This page contains the research projects that we have completed so far. In addition to papers, we also share the code and data produced through these projects.
GIS-based Data Augmentation for Deep Learning
One major challenge of using deep learning models is that they often require large amounts of training data that have to be manually labeled. We proposed a deep learning approach with GIS-based data augmentation that can automatically generate labeled training map images from shapefiles using GIS operations. We utilize such an approach to enrich the metadata of map images by adding spatial extents and place names extracted from map images.
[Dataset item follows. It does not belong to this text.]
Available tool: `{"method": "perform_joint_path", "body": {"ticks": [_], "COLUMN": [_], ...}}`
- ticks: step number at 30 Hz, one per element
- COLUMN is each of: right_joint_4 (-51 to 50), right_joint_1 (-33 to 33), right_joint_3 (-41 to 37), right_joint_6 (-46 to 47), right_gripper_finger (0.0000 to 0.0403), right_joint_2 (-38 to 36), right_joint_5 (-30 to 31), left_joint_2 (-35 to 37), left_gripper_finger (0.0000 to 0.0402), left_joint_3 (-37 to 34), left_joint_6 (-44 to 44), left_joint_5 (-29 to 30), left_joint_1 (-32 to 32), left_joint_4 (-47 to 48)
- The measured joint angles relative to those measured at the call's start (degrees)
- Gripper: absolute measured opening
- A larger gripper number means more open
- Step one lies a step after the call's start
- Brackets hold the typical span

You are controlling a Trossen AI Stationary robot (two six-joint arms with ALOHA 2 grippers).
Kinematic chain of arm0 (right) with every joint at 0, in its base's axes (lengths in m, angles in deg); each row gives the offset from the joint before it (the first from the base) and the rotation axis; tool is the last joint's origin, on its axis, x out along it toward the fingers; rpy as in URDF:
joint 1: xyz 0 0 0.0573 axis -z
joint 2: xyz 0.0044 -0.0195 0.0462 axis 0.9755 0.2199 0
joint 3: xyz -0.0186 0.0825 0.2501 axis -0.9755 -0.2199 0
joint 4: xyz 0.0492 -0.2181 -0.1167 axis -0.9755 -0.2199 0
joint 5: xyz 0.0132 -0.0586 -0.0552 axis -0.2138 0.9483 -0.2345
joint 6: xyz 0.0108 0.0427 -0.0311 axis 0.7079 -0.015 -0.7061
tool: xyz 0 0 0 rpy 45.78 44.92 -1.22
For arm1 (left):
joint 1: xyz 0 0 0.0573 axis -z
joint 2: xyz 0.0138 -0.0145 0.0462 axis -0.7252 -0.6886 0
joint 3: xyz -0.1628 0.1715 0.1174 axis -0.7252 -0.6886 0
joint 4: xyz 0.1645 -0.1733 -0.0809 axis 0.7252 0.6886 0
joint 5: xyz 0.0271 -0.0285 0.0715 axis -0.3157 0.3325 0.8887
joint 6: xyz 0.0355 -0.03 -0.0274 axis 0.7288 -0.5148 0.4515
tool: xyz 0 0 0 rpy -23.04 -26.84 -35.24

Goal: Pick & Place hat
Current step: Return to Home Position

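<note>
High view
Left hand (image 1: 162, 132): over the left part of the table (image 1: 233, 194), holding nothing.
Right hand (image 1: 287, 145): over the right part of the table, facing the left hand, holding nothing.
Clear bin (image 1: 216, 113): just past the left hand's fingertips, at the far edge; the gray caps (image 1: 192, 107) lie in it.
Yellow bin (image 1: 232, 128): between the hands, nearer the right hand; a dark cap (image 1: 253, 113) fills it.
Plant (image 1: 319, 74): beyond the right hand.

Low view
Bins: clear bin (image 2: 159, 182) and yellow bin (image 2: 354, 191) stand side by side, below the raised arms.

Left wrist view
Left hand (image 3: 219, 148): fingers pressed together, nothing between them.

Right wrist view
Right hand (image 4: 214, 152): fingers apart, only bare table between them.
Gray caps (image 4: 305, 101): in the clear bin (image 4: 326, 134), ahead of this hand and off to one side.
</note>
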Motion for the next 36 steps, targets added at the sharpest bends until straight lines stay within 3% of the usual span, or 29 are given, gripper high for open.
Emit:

Code and Data: https://github.com/geoai-lab/MapMetadataEnrichment
Historical Maps and Geographic Knowledge Graphs
Historical maps contain rich geographic information about the past of a region. This project proposes a general workflow for completing one important step of building a geographic knowledge graph (GKG) from historical maps, namely aligning the same geographic entities from different maps. We experiment with different methods for implementation, and systematically evaluate their performances using two datasets of historical maps.
Code and Data: https://github.com/geoai-lab/MapKnowledgeBase
NeuroTPR: a Neuro-net ToPonym Recognition model
This project develops NeuroTPR, a Neuro-net ToPonym Recognition model designed for extracting locations from social media messages. Our approach extends a general bidirectional long short-term memory (BiLSTM) model with a number of features designed to handle the language irregularity in social media messages. This model was applied to a dataset of tweets from 2017 Hurricane Harvey.
Code and Data: https://github.com/geoai-lab/NeuroTPR
Extensible and Unified Platform for Evaluating Geoparsers
This project develops EUPEG: an Extensible and Unified Platform for Evaluating Geoparsers. EUPEG is an open source and web‐based benchmarking platform which hosts the majority of open corpora, geoparsers, and performance metrics reported in the literature. It enables direct comparison of the geoparsers hosted, and a new geoparser can be connected to EUPEG and compared with other geoparsers.
Code and Data: https://github.com/geoai-lab/EUPEG
Topic Modeling and Sentiment Analysis
The perceptions of people toward neighborhoods reveal their satisfactions with their living environments and their perceived quality of life. In this project, we analyze online neighborhood review data to understand the perceptions of people toward neighborhoods. Specifically, we perform topic modeling to understand the semantic topics that people talk about their neighborhoods, and sentiment analysis to understand the emotions expressed by people.
Code and Data: https://github.com/geoai-lab/TopicAndSentimentAnalysis
Harvesting Local Place Names from Housing Posts
Local place names are frequently used by residents living in a geographic region. Such place names may not be recorded in existing gazetteers. In this work, we propose a computational framework for harvesting local place names from geotagged housing posts. We make use of those posts on local-oriented websites, such as Craigslist, where local place names are often mentioned. The proposed framework consists of two stages: natural language processing (NLP) and multi-scale geospatial clustering.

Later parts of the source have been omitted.